What is being asked: Your response should consist of the entire listing, transcribed exactly, with every image left out.

Data:
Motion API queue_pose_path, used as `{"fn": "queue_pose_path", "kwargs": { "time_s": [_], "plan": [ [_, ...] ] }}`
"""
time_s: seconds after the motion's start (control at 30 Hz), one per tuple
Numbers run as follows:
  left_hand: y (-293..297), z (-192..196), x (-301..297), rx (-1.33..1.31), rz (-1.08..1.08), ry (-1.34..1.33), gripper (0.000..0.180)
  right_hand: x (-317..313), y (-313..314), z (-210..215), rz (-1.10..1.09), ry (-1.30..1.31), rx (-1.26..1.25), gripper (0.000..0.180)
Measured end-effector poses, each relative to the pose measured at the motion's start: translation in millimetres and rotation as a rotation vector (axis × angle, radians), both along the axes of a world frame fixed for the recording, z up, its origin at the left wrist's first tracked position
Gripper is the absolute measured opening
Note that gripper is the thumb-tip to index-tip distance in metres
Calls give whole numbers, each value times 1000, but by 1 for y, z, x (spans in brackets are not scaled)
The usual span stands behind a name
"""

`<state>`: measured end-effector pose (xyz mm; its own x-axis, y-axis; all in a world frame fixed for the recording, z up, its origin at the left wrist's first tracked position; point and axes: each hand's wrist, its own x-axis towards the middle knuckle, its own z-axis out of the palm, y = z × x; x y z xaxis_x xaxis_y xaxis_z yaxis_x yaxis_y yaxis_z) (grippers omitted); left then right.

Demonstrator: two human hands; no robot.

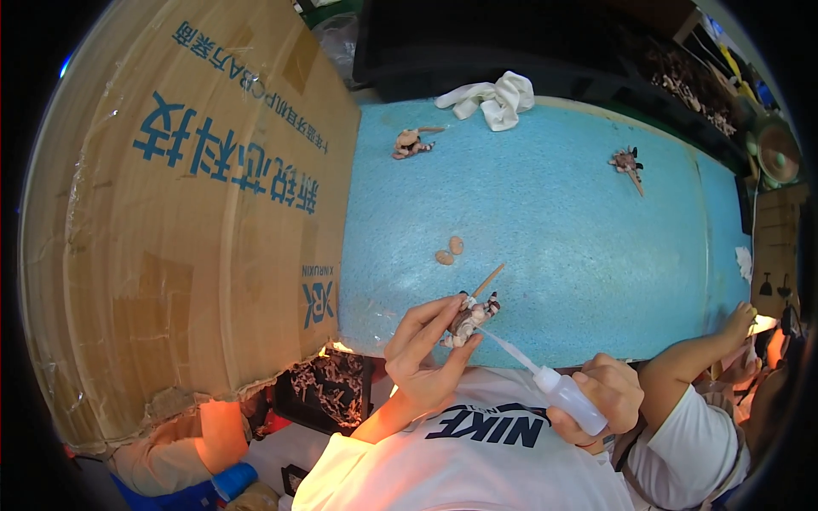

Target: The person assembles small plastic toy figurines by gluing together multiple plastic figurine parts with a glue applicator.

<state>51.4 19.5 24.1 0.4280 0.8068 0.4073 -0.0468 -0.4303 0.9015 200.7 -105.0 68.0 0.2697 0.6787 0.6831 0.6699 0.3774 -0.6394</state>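
Pinched between the fingers of my left hand (423, 349) is a small brown and white figurine (465, 327) with a thin tan stick (488, 280) pointing away from me. My right hand (610, 393) is closed round a translucent white squeeze bottle (573, 401). Its long thin nozzle (511, 347) reaches leftward, the tip at or very near the figurine; whether it touches, I cannot tell. Just beyond my left hand, two small tan oval pieces (450, 250) lie on the blue table mat (545, 221).
A tall cardboard box (196, 221) walls off the left side. Farther back lie white gloves (498, 98) and two more figurines, one at left (411, 145), one at right (628, 163). A black tray (324, 392) of small pieces is at lower left. Another person's arm (694, 358) rests at right.
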Motion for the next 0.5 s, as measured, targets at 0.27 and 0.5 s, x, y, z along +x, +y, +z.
{"fn": "queue_pose_path", "kwargs": {
  "time_s": [0.27,0.5],
  "plan": [
    [-2,-5,-1,-32,2,-9,44,1,-2,1,18,-13,-7,39],
    [-2,-4,-1,-52,-12,-19,46,1,-2,-1,-16,10,15,40]
  ]
}}
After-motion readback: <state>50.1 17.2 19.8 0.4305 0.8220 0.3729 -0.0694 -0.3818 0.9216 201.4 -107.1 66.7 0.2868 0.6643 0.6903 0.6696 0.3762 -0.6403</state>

Expected answer:
Motion API queue_pose_path, used as `{"fn": "queue_pose_path", "kwargs": { "time_s": [_], "plan": [ [_, ...] ] }}`
"""
time_s: seconds after the motion's start (control at 30 Hz), one per tuple
Numbers run as follows:
  left_hand: y (-293..297), z (-192..196), x (-301..297), rx (-1.33..1.31), rz (-1.08..1.08), ry (-1.34..1.33), gripper (0.000..0.180)
  right_hand: x (-317..313), y (-313..314), z (-210..215), rz (-1.10..1.09), ry (-1.30..1.31), rx (-1.26..1.25), gripper (0.000..0.180)
Measured end-effector poses, each relative to the pose measured at the motion's start: translation in millimetres and rotation as a rotation vector (axis × angle, radians), both along the axes of a world frame fixed for the recording, z up, its origin at the left wrist's first tracked position
Gripper is the absolute measured opening
Note that gripper is the thumb-tip to index-tip distance in metres
Calls give whole numbers, each value times 1000, but by 1 for y, z, x (spans in brackets are not scaled)
The usual span stands behind a name
"""

`<state>`: measured end-effector pose (xyz mm; its own x-axis, y-axis; all in a world frame fixed for the recording, z up, its origin at the left wrist's first tracked position; point and axes: each hand's wrist, its own x-axis towards the middle knuckle, its own z-axis out of the palm, y = z × x; x y z xaxis_x xaxis_y xaxis_z yaxis_x yaxis_y yaxis_z) (grippers omitted); left then right.

Demonstrator: two human hands; no robot.


Target: The person assembles small plastic toy figurines by gluing together multiple plastic figurine parts with a glue applicator.

<state>51.4 19.5 24.1 0.4280 0.8068 0.4073 -0.0468 -0.4303 0.9015 200.7 -105.0 68.0 0.2697 0.6787 0.6831 0.6699 0.3774 -0.6394</state>
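Pinched between the fingers of my left hand (423, 349) is a small brown and white figurine (465, 327) with a thin tan stick (488, 280) pointing away from me. My right hand (610, 393) is closed round a translucent white squeeze bottle (573, 401). Its long thin nozzle (511, 347) reaches leftward, the tip at or very near the figurine; whether it touches, I cannot tell. Just beyond my left hand, two small tan oval pieces (450, 250) lie on the blue table mat (545, 221).
A tall cardboard box (196, 221) walls off the left side. Farther back lie white gloves (498, 98) and two more figurines, one at left (411, 145), one at right (628, 163). A black tray (324, 392) of small pieces is at lower left. Another person's arm (694, 358) rests at right.
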Motion for the next 0.5 s, as measured, targets at 0.27 and 0.5 s, x, y, z along +x, +y, +z.
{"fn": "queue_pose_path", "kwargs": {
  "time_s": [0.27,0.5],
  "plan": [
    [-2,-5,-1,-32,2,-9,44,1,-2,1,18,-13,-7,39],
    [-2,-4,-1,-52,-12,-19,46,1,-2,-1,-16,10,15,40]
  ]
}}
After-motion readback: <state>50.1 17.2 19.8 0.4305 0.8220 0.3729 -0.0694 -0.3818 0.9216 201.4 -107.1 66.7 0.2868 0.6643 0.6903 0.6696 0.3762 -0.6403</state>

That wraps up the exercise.